Assara albicostalis

Scientific classification
- Kingdom: Animalia
- Phylum: Arthropoda
- Class: Insecta
- Order: Lepidoptera
- Family: Pyralidae
- Genus: Assara
- Species: A. albicostalis
- Binomial name: Assara albicostalis Walker, 1863
- Synonyms: Euzophera niveicostella Hampson, 1896; Hyphantidium subterebrellum Snellen, 1880;

= Assara albicostalis =

- Authority: Walker, 1863
- Synonyms: Euzophera niveicostella Hampson, 1896, Hyphantidium subterebrellum Snellen, 1880

Species of moth

Assara albicostalis is a moth of the family Pyralidae.
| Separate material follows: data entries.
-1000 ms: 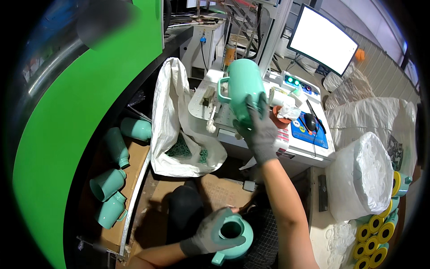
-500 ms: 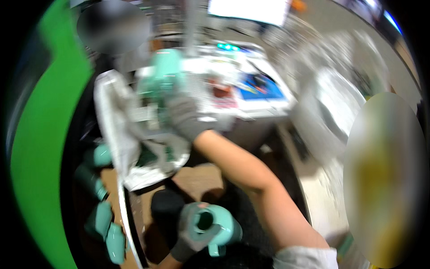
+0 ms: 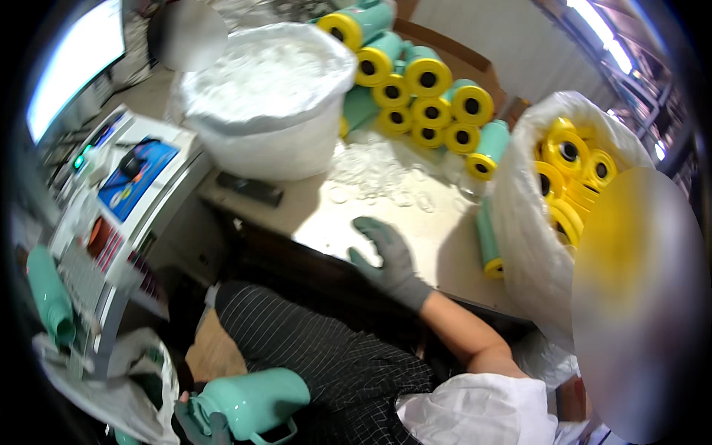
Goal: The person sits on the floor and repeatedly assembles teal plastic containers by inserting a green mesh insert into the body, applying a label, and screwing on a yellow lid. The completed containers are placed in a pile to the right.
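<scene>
Two gloved hands are seen: the right hand [image 3: 387, 259], fingers spread flat and empty on the worktable [image 3: 326, 222], is best kept low toward the clear rings [image 3: 378, 178], while the mint jug [image 3: 256, 404] is gripped at the lap by the left hand [image 3: 204, 426].

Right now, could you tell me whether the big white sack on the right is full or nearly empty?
Full. The white sack stands open, and yellow ring-shaped caps are heaped up to its rim, some rising above the edge.

Head view, looking down, close
</scene>
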Available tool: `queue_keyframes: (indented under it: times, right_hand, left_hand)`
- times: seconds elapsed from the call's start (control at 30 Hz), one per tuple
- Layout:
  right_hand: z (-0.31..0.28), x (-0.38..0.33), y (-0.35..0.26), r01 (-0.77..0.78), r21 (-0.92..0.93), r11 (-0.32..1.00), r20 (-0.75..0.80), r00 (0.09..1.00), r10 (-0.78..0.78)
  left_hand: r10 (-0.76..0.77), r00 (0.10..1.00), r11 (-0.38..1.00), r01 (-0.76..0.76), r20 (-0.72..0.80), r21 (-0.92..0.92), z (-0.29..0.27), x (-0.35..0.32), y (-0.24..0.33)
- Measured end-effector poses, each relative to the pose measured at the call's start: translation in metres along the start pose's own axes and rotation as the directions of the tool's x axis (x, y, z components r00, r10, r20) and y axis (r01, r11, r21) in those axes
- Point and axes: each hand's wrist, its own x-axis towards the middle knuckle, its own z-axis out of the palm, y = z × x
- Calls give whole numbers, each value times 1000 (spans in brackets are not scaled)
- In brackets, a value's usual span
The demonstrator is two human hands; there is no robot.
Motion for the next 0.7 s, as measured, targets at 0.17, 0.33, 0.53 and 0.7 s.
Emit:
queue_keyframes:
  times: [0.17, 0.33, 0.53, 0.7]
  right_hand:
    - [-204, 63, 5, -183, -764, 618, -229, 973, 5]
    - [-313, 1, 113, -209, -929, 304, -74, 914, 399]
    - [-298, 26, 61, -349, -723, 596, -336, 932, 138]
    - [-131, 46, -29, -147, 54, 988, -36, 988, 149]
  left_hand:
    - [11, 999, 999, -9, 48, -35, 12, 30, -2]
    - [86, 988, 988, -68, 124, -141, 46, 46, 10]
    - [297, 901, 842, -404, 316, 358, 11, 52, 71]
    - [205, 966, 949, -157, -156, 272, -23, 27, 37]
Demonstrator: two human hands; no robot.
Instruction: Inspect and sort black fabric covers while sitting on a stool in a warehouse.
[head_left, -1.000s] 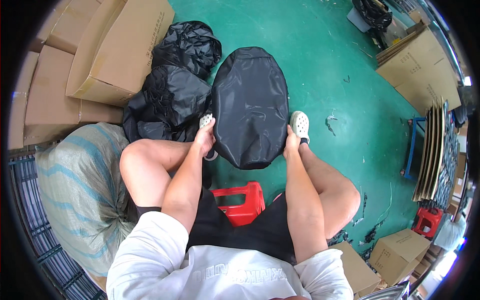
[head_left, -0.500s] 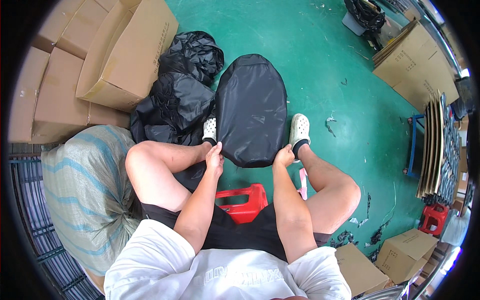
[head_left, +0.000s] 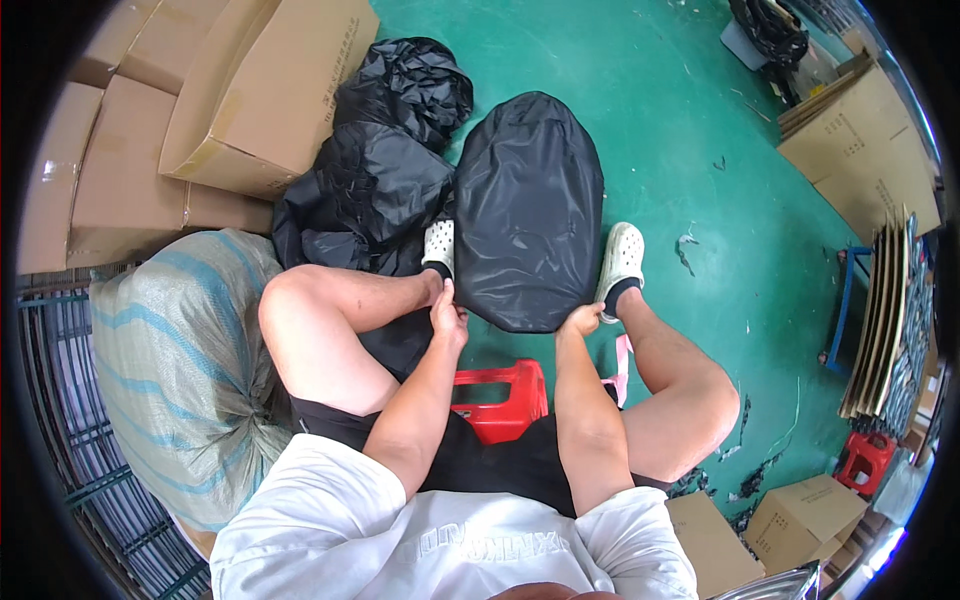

It has a wide distribution and has been recorded from India, Sri Lanka, Thailand, Sabah, the Philippines, Taiwan, Sulawesi, Australia, Fiji, Tahiti, Samoa, Hawaii and the Marquesas. This is the type species of genus Assara.

The forewings of this species are ferruginous, with a white costal stripe, a few minute blackish marks at the hind border and a cinereous, denticulated submarginal line. Wingspan approximately 9 lines / 19mm.

The wingspan is 12–20 mm. There are about three overlapping generations per year and a partial fourth. The larvae bore the pods of various stored products, including Garuga pinnata.